"""

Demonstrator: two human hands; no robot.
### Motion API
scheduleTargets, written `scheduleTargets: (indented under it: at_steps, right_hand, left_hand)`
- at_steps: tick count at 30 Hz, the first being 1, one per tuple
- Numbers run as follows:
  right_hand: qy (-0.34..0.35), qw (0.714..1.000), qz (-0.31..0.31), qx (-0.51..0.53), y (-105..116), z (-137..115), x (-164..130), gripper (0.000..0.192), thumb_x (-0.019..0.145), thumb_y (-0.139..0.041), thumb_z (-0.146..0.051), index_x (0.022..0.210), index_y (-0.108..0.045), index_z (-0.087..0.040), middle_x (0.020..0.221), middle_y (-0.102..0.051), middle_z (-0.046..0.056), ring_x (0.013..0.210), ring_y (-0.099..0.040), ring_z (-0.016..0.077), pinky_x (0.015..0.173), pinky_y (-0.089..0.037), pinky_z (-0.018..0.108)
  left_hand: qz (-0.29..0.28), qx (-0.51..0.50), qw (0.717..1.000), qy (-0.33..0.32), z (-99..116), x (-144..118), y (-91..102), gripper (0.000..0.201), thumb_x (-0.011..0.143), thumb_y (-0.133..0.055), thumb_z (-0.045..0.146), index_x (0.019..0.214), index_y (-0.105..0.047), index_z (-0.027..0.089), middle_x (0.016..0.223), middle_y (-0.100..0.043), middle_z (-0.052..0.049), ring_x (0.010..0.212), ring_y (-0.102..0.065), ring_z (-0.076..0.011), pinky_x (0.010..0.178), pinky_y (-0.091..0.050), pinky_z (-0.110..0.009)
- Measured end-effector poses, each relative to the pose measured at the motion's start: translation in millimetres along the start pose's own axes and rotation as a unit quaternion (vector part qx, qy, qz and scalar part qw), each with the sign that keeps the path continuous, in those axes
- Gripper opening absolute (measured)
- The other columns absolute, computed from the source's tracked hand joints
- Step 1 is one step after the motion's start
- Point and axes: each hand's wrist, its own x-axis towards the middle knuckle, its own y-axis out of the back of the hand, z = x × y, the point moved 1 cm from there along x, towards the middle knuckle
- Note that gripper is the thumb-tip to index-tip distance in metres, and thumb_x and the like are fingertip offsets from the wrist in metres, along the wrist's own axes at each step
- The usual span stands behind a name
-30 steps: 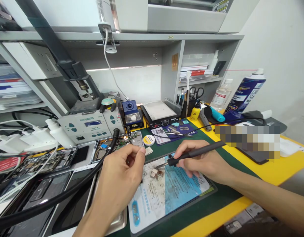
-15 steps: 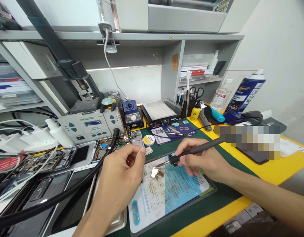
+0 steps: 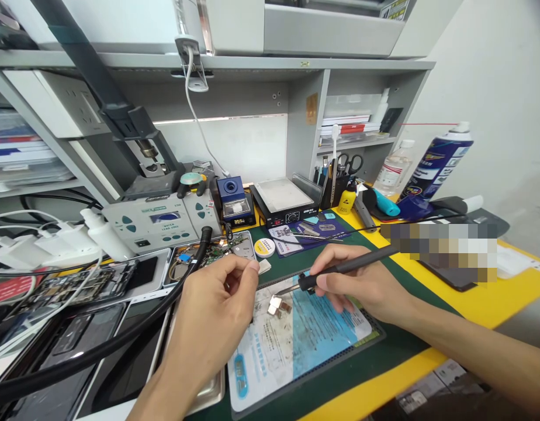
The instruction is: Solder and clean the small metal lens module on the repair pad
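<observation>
Black slim soldering iron pinched in my right hand | tip points left, just above small metal chips | left hand nearer them, fingertips closed, contents unseen.

Blue solder station display: approx "355".

Single view, worn on the head, looking forward and down from close above the surface. Near enough that both forearms enter from the bottom edge. Faces the grey shelf unit at the back; white wall at the right edge.
</observation>
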Motion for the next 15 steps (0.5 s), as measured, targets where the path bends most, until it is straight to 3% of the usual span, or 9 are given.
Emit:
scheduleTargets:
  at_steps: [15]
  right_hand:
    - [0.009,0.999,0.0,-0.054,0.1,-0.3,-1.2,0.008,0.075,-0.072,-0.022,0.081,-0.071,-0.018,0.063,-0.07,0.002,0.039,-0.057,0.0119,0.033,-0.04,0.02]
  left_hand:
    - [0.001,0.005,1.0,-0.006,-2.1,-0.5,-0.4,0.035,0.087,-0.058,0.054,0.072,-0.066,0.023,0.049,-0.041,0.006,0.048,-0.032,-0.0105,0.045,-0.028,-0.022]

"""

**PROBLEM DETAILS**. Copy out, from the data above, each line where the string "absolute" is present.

**WORKED SOLUTION**.
- Gripper opening absolute (measured)
- The other columns absolute, computed from the source's tracked hand joints

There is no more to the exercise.